Cassie made her way back to the mortuary, taking the longer route along the canal. The sun was making an effort to break through and the occasional peep and squawk of the waterbirds, the shhh of the water lapping against the canal-side soothed her.

Then her phone rang. No name, but the number didn’t look like spam so she answered, warily.

‘It’s Bethany Locke. You said I could call you.’

Interesting.

‘Absolutely. How are you doing?’

‘I don’t know why I’m calling,’ Bethany said. ‘I barely know you but it feels like apart from me you’re . . . closer to Sean than anyone? Probably sounds daft.’

‘Not daft at all,’ said Cassie. The bereaved did sometimes felt an instant intimacy with the person who’d last handled the person they’d loved. ‘Sometimes a stranger is the best kind of sounding board.’

‘I think I’m in trouble.’ A hoarse sigh. ‘The cops, they think I was involved in Sean’s death.’

‘Really?’ Sensing something performative in Bethany’s emotion, Cassie repressed the urge to say, And were you?

‘Yes. You don’t have any idea why they would think that?’ she went on.

So that was it. Bethany had called to pick her brain about what the cops knew.

‘I’m sorry but I have no idea,’ said Cassie. ‘They’re hardly gonna tell me something like that.’

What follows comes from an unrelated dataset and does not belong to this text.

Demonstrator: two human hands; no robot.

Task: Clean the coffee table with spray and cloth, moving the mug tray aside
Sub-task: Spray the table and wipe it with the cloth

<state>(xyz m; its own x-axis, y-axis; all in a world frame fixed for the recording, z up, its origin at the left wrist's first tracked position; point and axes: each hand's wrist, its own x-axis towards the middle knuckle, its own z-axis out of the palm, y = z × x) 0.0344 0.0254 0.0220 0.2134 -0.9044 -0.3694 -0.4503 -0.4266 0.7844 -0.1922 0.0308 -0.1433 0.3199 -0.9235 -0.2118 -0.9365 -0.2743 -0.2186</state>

‘They must have questioned you though, since you were the one who found Sean?’

A detail that hadn’t been made public. Probably Bethany had played grieving fiancée and batted her falsies at one of the cops – probably that tool Willets – and he’d let slip about Cassie having found the body. Was Bethany the figure she’d glimpsed on the bridge that time? Might she even have been the intruder who’d left a citrusy scent in the cabin?

‘Yep, they did,’ said Cassie, keeping her voice unconcerned. ‘They wanted to know if I’d seen or heard anything.’

‘And you hadn’t?’

‘Uh-uh . . . So what is it that makes you think they suspect you?’

‘I knew he was selling steroids at his gym but I told the cops I had nothing to do with it.’ Sounding vehement. A pause before she added, ‘I think he got in too deep, pissed off some drug gang and got himself killed. But I suppose I’m an easier target. You hear of innocent people going down for stuff all the time, don’t you?’

Thinking of the seventeen years Callum spent inside for something he didn’t do, Cassie couldn’t disagree. But at the same time she wasn’t convinced that Bethany was an entirely innocent person.